Optimal timeframes & summary

Evidence-based guidelines, where they exist, should inform timeframes. Treatment teams need to recognise that shorter timeframes for appropriate consultations and treatment can promote a better experience for patients. Three steps in the pathway specify timeframes for care. They are designed to help patients understand the timeframes in which they can expect to be assessed and treated, and to help health services plan care delivery in accordance with expert-informed time parameters to meet the expectation of patients. These timeframes are based on expert advice from the Colorectal Cancer Working Group.

Timeframes for care

Step in pathway Care point Timeframe
Screening participation – National Bowel Cancer Screening Program (NBCSP) at-home bowel test is recommended for average risk and asymptomatic people aged 50–74 years, every 2 years.
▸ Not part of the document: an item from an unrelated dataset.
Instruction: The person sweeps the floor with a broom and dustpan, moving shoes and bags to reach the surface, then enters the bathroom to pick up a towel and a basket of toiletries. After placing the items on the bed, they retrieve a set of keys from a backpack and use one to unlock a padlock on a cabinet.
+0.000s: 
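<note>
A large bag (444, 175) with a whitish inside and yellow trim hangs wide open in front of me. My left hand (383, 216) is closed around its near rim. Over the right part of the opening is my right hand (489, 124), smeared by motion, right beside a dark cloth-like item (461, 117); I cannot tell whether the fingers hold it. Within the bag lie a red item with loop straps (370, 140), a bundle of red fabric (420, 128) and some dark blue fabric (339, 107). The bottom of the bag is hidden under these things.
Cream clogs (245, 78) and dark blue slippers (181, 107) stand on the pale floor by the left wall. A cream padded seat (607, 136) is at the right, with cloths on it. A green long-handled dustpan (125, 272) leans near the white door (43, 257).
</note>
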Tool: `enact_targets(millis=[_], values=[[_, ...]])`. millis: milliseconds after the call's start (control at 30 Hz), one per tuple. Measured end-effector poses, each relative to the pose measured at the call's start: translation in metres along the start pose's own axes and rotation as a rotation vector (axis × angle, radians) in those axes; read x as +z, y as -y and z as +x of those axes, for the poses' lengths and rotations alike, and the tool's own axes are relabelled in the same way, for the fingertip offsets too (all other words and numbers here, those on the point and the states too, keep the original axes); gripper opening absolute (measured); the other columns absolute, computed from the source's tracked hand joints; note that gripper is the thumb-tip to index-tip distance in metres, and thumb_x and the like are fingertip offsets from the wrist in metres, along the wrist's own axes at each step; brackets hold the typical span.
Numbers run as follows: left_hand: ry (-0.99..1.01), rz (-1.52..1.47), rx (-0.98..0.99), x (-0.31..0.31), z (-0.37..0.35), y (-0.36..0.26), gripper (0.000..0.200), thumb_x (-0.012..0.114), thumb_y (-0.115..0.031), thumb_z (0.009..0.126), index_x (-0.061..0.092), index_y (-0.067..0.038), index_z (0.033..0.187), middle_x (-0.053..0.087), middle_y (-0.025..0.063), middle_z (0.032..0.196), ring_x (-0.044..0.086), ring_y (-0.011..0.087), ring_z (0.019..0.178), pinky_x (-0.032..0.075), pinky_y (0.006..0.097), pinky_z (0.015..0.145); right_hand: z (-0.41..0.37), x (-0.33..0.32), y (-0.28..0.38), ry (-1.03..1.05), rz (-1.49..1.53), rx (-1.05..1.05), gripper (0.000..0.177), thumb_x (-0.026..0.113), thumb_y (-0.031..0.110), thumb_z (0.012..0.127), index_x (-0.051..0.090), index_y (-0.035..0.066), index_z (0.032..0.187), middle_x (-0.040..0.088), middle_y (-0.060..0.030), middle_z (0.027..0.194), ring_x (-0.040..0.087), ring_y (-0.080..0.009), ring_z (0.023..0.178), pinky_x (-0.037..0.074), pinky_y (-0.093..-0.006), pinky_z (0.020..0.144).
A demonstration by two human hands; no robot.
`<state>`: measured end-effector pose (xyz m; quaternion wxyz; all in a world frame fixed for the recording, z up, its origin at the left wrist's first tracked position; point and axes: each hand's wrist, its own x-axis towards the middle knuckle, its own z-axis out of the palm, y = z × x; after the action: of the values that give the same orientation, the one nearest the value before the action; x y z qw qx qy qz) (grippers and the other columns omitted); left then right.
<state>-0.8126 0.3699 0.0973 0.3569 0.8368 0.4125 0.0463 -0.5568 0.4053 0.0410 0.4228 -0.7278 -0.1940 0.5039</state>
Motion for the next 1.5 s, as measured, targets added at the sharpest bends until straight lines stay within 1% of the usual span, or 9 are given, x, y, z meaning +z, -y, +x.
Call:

People should be encouraged to enter their GP’s details on the NBCSP form so the GP also receives their test results.
Presentation, initial investigations and referral Signs and symptoms Presenting symptoms should be promptly and clinically triaged with a health professional
Initial investigations initiated by GP Test results should be provided to the patient within 1 week of testing.
Referral to specialist If symptoms suggest colorectal cancer, patients should be referred and colonoscopy completed within 4 weeks

The patient should see a surgeon within 2 weeks of GP referral following a positive diagnosis of colorectal cancer via colonoscopy

Diagnosis, staging and treatment planning Diagnosis and staging Investigations should be completed within 2 weeks. 10–15% of colorectal cancers will present as an emergency; this necessitates appropriate acute care followed by multidisciplinary management
Multidisciplinary meeting and treatment planning MDM should take place within 2 weeks of diagnosis and staging
Treatment Surgery Colorectal cancer – surgery should be completed within 5 weeks of investigations and MDM if no neoadjuvant therapy required

Rectal cancer with neoadjuvant therapy – surgery should be completed 8–12 weeks after completion of neoadjuvant therapy

Neoadjuvant radiation therapy Neoadjuvant radiation therapy should begin within 3 weeks of the MDM
Systemic therapy Neoadjuvant chemotherapy should begin within 3 weeks of the MDM

Adjuvant chemotherapy should begin within 8 weeks of surgery

Seven steps of the optimal care pathway

Step 1: Prevention and early detection

Step 2: Presentation, initial investigations and referral

Step 3: Diagnosis, staging and treatment planning

Step 4: Treatment

Step 5: Care after initial treatment and recovery

Step 6: Managing recurrent, residual or metastatic disease

Step 7: End-of-life care

Colorectal cancer was the third most commonly diagnosed cancer in Australia in 2016. It is estimated that it will be the fourth most commonly diagnosed cancer in 2020 (Cancer Australia 2020b). Bowel cancer is the second highest cause of death after lung cancer. In 2019, it was estimated that the risk of an individual being diagnosed with colorectal cancer by their 85th birthday would be one in 14 (one in 12 males and one in 17 females) (Cancer Australia 2019b).